■ Raw data ■

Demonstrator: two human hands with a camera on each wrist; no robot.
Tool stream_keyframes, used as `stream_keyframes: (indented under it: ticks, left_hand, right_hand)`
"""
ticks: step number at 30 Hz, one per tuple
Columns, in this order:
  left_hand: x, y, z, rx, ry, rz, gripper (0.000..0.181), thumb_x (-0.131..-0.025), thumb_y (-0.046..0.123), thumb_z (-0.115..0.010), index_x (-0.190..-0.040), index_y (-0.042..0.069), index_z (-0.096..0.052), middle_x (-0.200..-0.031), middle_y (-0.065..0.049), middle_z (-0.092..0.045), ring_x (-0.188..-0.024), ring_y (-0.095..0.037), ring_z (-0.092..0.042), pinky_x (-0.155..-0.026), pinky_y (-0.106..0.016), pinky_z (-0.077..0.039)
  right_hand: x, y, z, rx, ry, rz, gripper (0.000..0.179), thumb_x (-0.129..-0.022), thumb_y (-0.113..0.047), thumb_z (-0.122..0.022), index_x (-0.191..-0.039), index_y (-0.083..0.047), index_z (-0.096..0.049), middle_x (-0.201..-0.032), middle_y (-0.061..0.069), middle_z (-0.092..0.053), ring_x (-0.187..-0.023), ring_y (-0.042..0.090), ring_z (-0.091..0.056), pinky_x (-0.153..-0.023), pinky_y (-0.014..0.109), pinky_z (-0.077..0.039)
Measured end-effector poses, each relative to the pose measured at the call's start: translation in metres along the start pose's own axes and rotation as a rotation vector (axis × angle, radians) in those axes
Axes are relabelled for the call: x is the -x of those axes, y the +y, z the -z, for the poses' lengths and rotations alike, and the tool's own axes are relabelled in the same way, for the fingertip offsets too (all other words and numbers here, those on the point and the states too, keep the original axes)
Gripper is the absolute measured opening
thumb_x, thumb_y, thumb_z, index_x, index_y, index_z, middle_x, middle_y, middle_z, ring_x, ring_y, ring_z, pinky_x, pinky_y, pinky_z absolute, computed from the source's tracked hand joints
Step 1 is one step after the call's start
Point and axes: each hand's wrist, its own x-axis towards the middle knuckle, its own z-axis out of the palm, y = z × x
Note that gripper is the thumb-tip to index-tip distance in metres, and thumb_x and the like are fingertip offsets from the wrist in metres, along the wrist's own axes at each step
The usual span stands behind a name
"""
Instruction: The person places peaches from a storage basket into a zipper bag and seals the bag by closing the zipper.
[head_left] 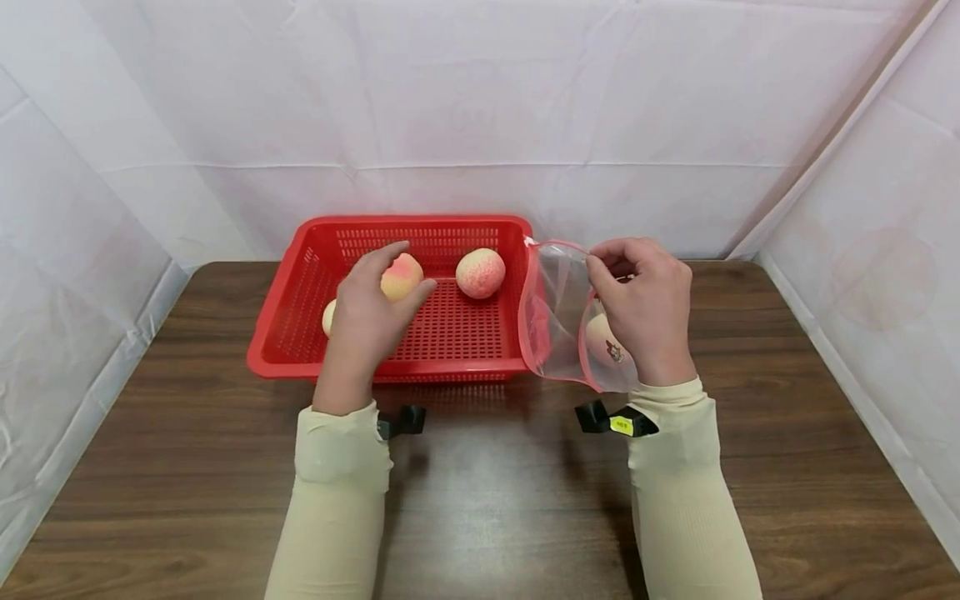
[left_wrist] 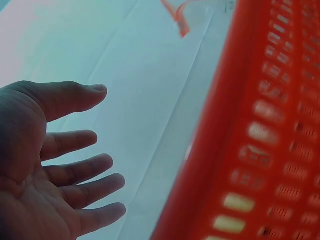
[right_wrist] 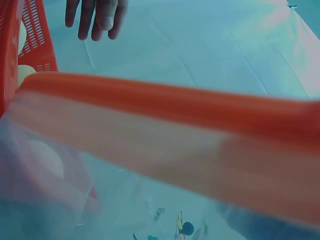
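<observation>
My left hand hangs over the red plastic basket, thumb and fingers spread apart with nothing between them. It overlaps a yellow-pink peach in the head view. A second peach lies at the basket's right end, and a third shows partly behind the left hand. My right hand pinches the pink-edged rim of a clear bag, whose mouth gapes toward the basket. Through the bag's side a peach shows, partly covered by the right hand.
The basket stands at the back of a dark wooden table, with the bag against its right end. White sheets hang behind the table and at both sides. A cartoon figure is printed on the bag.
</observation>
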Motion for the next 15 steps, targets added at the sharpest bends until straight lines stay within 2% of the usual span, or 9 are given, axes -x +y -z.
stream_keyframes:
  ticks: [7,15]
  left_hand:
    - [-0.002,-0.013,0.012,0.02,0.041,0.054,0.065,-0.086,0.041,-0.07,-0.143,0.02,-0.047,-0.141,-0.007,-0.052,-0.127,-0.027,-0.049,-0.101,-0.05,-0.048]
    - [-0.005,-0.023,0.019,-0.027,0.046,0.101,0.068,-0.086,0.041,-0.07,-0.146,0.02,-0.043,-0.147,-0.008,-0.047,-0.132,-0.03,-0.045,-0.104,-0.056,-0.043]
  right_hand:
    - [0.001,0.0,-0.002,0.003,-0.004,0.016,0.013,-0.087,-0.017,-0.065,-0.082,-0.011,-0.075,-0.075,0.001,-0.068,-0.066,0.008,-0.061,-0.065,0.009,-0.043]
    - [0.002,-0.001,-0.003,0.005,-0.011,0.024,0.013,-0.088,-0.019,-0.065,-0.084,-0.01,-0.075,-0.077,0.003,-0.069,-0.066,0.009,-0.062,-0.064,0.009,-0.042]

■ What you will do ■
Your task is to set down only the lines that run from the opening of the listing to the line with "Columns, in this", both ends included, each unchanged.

■ Completed exercise ■
Demonstrator: two human hands with a camera on each wrist; no robot.
Tool stream_keyframes, used as `stream_keyframes: (indented under it: ticks, left_hand, right_hand)`
"""
ticks: step number at 30 Hz, one per tuple
Columns, in this order:

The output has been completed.